§ **Work required**:
The answer must consist of every line from the data that holds the string "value".

§ **Data for this task**:

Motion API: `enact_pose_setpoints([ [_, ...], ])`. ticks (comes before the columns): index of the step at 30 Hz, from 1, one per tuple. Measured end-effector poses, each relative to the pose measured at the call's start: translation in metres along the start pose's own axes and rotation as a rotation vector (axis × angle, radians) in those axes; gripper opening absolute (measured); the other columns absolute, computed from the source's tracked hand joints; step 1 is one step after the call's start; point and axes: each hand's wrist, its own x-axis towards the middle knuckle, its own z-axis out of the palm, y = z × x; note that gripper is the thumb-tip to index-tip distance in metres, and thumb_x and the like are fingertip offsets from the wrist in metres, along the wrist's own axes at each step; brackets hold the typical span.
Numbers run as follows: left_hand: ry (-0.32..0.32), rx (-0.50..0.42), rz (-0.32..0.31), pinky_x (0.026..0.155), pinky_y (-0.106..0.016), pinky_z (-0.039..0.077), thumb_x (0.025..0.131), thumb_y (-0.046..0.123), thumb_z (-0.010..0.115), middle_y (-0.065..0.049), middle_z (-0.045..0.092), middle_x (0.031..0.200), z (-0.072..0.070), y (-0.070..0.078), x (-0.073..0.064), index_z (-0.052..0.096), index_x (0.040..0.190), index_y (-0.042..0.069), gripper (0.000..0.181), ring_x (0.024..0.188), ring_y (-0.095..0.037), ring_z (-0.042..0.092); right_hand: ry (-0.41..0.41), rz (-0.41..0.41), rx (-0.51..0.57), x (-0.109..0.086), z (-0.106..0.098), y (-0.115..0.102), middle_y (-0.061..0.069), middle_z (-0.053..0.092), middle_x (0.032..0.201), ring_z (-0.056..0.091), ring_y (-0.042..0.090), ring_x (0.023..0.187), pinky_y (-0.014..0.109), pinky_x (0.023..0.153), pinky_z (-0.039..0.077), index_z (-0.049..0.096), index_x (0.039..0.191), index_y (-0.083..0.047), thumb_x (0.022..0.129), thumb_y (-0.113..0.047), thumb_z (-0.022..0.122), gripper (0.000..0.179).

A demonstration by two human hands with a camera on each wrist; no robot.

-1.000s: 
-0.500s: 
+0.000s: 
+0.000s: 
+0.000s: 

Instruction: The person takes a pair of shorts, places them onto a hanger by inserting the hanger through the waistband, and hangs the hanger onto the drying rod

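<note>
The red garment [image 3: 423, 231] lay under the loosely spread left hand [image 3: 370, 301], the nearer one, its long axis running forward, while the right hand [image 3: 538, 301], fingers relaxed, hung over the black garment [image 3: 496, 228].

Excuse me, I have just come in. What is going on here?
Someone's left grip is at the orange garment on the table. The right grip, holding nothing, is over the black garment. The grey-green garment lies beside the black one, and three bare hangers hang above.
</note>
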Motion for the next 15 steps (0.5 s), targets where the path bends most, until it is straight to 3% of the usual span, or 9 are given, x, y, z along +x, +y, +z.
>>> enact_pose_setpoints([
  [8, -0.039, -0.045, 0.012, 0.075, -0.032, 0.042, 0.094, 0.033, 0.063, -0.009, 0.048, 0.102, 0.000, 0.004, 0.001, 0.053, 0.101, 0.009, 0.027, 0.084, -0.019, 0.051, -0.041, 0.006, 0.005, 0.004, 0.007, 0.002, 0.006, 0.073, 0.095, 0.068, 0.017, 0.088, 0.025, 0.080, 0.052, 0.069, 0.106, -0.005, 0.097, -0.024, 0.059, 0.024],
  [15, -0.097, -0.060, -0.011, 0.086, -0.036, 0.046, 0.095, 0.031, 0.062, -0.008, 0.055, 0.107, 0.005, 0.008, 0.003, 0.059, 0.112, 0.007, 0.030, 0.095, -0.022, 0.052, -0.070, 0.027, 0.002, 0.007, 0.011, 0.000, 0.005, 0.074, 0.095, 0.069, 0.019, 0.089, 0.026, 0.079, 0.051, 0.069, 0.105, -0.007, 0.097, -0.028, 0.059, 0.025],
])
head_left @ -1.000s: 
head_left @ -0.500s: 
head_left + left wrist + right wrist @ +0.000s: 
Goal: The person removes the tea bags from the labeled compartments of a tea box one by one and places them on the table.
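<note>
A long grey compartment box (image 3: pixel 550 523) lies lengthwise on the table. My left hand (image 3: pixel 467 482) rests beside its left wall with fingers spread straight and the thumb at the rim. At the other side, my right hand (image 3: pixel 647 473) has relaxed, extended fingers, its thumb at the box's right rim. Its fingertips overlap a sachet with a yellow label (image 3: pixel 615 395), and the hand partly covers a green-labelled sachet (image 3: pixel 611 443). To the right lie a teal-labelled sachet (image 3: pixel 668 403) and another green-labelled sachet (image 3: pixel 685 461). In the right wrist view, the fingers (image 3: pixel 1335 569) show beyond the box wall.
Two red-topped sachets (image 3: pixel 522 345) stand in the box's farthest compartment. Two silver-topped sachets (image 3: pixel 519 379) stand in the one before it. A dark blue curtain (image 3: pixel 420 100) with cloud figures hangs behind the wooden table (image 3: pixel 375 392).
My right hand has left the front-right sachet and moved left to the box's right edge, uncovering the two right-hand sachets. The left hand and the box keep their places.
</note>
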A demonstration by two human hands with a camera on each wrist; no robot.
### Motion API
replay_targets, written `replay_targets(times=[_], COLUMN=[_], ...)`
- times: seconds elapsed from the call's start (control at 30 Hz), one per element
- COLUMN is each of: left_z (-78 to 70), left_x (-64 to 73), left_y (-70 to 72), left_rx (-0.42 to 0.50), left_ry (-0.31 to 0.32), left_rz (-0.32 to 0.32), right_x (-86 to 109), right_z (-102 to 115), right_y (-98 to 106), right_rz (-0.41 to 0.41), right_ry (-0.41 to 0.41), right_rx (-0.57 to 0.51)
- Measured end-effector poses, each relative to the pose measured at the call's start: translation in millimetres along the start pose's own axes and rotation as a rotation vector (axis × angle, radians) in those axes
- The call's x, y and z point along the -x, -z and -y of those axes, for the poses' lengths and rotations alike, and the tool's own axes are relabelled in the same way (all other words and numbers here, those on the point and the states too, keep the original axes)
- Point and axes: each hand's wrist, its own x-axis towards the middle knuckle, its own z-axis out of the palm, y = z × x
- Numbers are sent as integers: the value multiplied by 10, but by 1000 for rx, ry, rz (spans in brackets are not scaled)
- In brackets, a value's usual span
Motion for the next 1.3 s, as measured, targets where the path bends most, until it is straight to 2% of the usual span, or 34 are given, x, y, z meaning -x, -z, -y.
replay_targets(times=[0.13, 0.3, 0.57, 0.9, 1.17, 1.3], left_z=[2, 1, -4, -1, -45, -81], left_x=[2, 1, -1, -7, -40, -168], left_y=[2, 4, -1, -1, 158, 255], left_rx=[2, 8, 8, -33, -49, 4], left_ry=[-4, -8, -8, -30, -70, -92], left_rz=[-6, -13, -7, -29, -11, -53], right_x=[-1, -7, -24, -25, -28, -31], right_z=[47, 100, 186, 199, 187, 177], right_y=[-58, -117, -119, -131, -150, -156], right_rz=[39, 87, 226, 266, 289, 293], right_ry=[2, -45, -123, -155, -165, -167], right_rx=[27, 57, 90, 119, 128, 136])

§ **Answer box**:
- Numbers are sent as integers: the value multiplied by 10, but by 1000 for rx, ry, rz (spans in brackets are not scaled)
- In brackets, a value's usual span

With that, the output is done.